Mass from an Extrinsic Point of View
Alexandre de Sousa, Frederico Girão
TL;DR
The paper develops an extrinsic perspective on the Gauss-Bonnet-Chern mass $m_q$ by introducing asymptotically Euclidean immersions and proving a version of the Hsiung-Minkowski identities for noncompact submanifolds. It then expresses $m_q$ as a linear combination of intrinsic curvature data, specifically $(n-2q)\int S_{2q}\,dM$ and $(2q+1)\int \langle S_{2q+1}, \bar{Z}\rangle \, dM$, via an explicit mass formula $m_q = a(n,q)[(n-2q)\int S_{2q} + (2q+1)\int \langle S_{2q+1}, \bar{Z}\rangle]$, under asymptotic and integrability assumptions.

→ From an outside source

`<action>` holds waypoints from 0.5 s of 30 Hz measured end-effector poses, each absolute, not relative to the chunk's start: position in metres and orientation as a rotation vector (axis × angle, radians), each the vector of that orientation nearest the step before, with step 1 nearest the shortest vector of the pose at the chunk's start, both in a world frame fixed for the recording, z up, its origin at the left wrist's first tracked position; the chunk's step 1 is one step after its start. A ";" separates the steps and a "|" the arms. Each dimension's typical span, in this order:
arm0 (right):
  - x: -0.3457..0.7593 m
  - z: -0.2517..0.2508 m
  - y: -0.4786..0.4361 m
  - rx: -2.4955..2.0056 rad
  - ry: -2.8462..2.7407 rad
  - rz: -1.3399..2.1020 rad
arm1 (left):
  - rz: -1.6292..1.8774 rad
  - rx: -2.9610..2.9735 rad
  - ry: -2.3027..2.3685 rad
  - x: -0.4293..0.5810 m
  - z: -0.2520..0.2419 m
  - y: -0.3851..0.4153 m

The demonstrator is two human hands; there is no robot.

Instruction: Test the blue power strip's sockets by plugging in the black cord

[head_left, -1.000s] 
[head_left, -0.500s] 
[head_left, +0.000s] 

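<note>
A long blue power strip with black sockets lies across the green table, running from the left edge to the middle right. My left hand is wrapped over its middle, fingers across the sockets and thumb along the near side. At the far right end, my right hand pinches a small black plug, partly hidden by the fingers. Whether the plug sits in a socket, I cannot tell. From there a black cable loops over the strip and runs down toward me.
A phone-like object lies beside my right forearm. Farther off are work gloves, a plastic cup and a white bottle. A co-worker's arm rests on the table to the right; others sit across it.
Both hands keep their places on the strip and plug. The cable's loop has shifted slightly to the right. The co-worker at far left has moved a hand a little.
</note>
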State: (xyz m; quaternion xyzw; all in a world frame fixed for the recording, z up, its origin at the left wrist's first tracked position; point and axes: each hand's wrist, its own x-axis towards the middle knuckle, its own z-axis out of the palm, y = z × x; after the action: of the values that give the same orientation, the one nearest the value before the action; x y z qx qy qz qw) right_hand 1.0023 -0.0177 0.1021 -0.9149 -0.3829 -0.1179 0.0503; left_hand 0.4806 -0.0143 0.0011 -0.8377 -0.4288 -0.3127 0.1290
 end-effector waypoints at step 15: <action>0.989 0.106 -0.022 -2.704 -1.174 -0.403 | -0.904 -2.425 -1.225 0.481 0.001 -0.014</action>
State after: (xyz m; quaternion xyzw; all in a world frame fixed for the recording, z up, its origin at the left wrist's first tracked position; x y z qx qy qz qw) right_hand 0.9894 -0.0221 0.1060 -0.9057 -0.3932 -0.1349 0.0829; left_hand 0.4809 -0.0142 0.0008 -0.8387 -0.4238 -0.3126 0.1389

The authors connect this to the Lovelock tensor $G_{(q)}$ and Newton transformations, providing a flux-type expression and a gradient-field refinement, and derive a geometric inequality that must hold if the PMT for the GBC mass is valid. They also propose conjectures on asymptotically Euclidean immersions and their implications for the PMT, highlighting a path to deducing PMT results from intrinsic-extrinsic relations. Overall, the work links extrinsic geometric data to global mass-type invariants, offering a framework to study positivity and rigidity in higher-order curvature settings.
Abstract
We express the $q$-th Gauss-Bonnet-Chern mass of an immersed submanifold of Euclidean space as a linear combination of two terms: the total $(2q)$-th mean curvature and the integral, over the entire manifold, of the inner product between the $(2q+1)$-th mean curvature vector and the position vector of the immersion. As a consequence, we obtain, for each $q$, a geometric inequality that holds whenever the positive mass theorem (for the $q$-th Gauss-Bonnet-Chern mass) holds.